| Problem description |
Write the data out again so that it matches word for word.

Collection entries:
********************

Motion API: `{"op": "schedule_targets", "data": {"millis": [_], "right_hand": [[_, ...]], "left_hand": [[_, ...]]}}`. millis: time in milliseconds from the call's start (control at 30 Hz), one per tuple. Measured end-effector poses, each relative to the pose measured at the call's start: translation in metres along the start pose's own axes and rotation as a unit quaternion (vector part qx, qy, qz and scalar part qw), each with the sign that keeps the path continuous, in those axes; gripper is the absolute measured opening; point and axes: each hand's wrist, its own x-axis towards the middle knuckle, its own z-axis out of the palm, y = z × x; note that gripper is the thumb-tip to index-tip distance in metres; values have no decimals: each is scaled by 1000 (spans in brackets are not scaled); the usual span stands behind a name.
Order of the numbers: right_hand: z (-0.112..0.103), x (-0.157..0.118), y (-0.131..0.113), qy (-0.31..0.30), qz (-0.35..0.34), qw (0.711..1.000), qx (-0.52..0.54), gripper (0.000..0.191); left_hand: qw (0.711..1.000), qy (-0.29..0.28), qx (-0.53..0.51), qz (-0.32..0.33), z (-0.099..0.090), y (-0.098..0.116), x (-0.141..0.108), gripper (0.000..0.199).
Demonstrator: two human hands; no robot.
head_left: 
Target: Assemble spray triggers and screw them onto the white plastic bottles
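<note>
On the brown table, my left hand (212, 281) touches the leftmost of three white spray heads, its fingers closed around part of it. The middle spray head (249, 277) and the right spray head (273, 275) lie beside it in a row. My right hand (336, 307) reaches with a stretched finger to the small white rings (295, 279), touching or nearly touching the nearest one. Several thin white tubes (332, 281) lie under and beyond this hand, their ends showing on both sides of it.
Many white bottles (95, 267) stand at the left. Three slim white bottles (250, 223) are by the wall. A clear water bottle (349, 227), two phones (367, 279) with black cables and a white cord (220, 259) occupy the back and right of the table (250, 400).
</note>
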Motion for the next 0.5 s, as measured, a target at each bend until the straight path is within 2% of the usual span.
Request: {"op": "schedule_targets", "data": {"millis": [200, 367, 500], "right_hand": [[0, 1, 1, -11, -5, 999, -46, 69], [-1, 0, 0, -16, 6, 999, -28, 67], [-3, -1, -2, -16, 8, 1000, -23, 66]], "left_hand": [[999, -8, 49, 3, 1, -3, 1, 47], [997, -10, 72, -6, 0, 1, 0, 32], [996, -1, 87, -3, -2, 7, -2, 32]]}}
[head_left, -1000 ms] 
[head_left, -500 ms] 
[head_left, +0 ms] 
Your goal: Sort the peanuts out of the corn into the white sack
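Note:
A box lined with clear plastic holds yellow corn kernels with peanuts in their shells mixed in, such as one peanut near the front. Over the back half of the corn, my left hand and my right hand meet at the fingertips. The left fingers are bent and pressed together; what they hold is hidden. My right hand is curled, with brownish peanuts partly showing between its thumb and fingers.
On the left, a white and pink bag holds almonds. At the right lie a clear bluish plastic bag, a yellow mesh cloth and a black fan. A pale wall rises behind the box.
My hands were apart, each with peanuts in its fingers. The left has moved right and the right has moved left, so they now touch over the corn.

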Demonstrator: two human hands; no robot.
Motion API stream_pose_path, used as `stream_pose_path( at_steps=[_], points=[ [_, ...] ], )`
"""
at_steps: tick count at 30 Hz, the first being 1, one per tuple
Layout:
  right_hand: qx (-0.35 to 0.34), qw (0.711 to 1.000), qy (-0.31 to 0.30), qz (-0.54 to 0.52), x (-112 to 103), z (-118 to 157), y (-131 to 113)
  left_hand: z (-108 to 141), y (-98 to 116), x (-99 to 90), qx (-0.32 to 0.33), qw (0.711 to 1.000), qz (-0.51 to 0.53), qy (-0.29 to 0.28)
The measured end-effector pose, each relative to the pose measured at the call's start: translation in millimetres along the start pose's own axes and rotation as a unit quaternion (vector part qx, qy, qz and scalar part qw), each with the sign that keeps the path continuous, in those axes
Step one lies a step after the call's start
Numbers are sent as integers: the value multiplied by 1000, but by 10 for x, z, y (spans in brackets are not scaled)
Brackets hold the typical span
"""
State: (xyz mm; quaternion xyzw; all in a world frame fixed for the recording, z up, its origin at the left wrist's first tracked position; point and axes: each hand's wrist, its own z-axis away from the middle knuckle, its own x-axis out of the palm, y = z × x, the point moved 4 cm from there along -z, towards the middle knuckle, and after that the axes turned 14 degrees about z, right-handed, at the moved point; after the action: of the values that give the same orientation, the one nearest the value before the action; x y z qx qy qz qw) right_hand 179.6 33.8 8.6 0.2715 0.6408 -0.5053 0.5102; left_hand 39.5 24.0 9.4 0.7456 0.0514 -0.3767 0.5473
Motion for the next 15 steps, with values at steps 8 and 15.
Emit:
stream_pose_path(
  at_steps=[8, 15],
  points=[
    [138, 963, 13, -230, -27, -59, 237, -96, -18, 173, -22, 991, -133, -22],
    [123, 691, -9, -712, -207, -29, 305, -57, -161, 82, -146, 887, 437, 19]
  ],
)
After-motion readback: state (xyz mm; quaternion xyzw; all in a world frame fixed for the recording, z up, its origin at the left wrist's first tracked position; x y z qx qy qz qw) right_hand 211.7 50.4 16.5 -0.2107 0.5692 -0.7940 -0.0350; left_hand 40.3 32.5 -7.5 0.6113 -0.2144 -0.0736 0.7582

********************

| Exercise answer |
Motion API: `{"op": "schedule_targets", "data": {"millis": [_], "right_hand": [[_, ...]], "left_hand": [[_, ...]]}}`. millis: time in milliseconds from the call's start (control at 30 Hz), one per tuple. Measured end-effector poses, each relative to the pose measured at the call's start: translation in metres along the start pose's own axes and rotation as a unit quaternion (vector part qx, qy, qz and scalar part qw), each with the sign that keeps the path continuous, in those axes; gripper is the absolute measured opening; point and axes: each hand's wrist, its own x-axis towards the middle knuckle, its own z-axis out of the palm, y = z × x; note that gripper is the thumb-tip to index-tip distance in metres; values have no decimals: each is scaled by 1000 (spans in brackets are not scaled); the usual span stands behind a name.
Order of the numbers: right_hand: z (-0.112..0.103), x (-0.157..0.118), y (-0.131..0.113), qy (-0.31..0.30), qz (-0.35..0.34), qw (0.711..1.000), qx (-0.52..0.54), gripper (0.000..0.191); left_hand: qw (0.711..1.000), qy (-0.29..0.28), qx (-0.53..0.51), qz (-0.32..0.33), z (-0.099..0.090), y (-0.098..0.116), x (-0.141..0.108), gripper (0.000..0.199).
Demonstrator: two human hands; no robot.
head_left: 
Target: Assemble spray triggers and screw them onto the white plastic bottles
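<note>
On the brown table, my left hand (212, 281) touches the leftmost of three white spray heads, its fingers closed around part of it. The middle spray head (249, 277) and the right spray head (273, 275) lie beside it in a row. My right hand (336, 307) reaches with a stretched finger to the small white rings (295, 279), touching or nearly touching the nearest one. Several thin white tubes (332, 281) lie under and beyond this hand, their ends showing on both sides of it.
Many white bottles (95, 267) stand at the left. Three slim white bottles (250, 223) are by the wall. A clear water bottle (349, 227), two phones (367, 279) with black cables and a white cord (220, 259) occupy the back and right of the table (250, 400).
</note>
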Motion for the next 0.5 s, as measured, a target at each bend until the straight path is within 2% of the usual span.
Request: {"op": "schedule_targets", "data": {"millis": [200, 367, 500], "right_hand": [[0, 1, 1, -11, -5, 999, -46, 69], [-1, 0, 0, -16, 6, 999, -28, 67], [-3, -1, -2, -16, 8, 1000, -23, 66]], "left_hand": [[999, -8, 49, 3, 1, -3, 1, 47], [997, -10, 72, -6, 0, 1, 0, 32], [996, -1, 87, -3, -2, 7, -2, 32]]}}
[head_left, -1000 ms] 
[head_left, -500 ms] 
[head_left, +0 ms] 
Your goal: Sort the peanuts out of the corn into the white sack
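Note:
A box lined with clear plastic holds yellow corn kernels with peanuts in their shells mixed in, such as one peanut near the front. Over the back half of the corn, my left hand and my right hand meet at the fingertips. The left fingers are bent and pressed together; what they hold is hidden. My right hand is curled, with brownish peanuts partly showing between its thumb and fingers.
On the left, a white and pink bag holds almonds. At the right lie a clear bluish plastic bag, a yellow mesh cloth and a black fan. A pale wall rises behind the box.
My hands were apart, each with peanuts in its fingers. The left has moved right and the right has moved left, so they now touch over the corn.
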
Demonstrator: two human hands; no robot.
Motion API stream_pose_path, used as `stream_pose_path( at_steps=[_], points=[ [_, ...] ], )`
"""
at_steps: tick count at 30 Hz, the first being 1, one per tuple
Layout:
  right_hand: qx (-0.35 to 0.34), qw (0.711 to 1.000), qy (-0.31 to 0.30), qz (-0.54 to 0.52), x (-112 to 103), z (-118 to 157), y (-131 to 113)
  left_hand: z (-108 to 141), y (-98 to 116), x (-99 to 90), qx (-0.32 to 0.33), qw (0.711 to 1.000), qz (-0.51 to 0.53), qy (-0.29 to 0.28)
The measured end-effector pose, each relative to the pose measured at the call's start: translation in millimetres along the start pose's own axes and rotation as a unit quaternion (vector part qx, qy, qz and scalar part qw), each with the sign that keeps the path continuous, in those axes
Step one lies a step after the call's start
Numbers are sent as integers: the value multiplied by 1000, but by 10 for x, z, y (spans in brackets are not scaled)
Brackets hold the typical span
"""
State: (xyz mm; quaternion xyzw; all in a world frame fixed for the recording, z up, its origin at the left wrist's first tracked position; point and axes: each hand's wrist, its own z-axis away from the middle knuckle, its own x-axis out of the palm, y = z × x, the point moved 4 cm from there along -z, towards the middle knuckle, and after that the axes turned 14 degrees about z, right-handed, at the moved point; after the action: of the values that give the same orientation, the one nearest the value before the action; x y z qx qy qz qw) right_hand 179.6 33.8 8.6 0.2715 0.6408 -0.5053 0.5102; left_hand 39.5 24.0 9.4 0.7456 0.0514 -0.3767 0.5473
Motion for the next 15 steps, with values at steps 8 and 15.
Emit:
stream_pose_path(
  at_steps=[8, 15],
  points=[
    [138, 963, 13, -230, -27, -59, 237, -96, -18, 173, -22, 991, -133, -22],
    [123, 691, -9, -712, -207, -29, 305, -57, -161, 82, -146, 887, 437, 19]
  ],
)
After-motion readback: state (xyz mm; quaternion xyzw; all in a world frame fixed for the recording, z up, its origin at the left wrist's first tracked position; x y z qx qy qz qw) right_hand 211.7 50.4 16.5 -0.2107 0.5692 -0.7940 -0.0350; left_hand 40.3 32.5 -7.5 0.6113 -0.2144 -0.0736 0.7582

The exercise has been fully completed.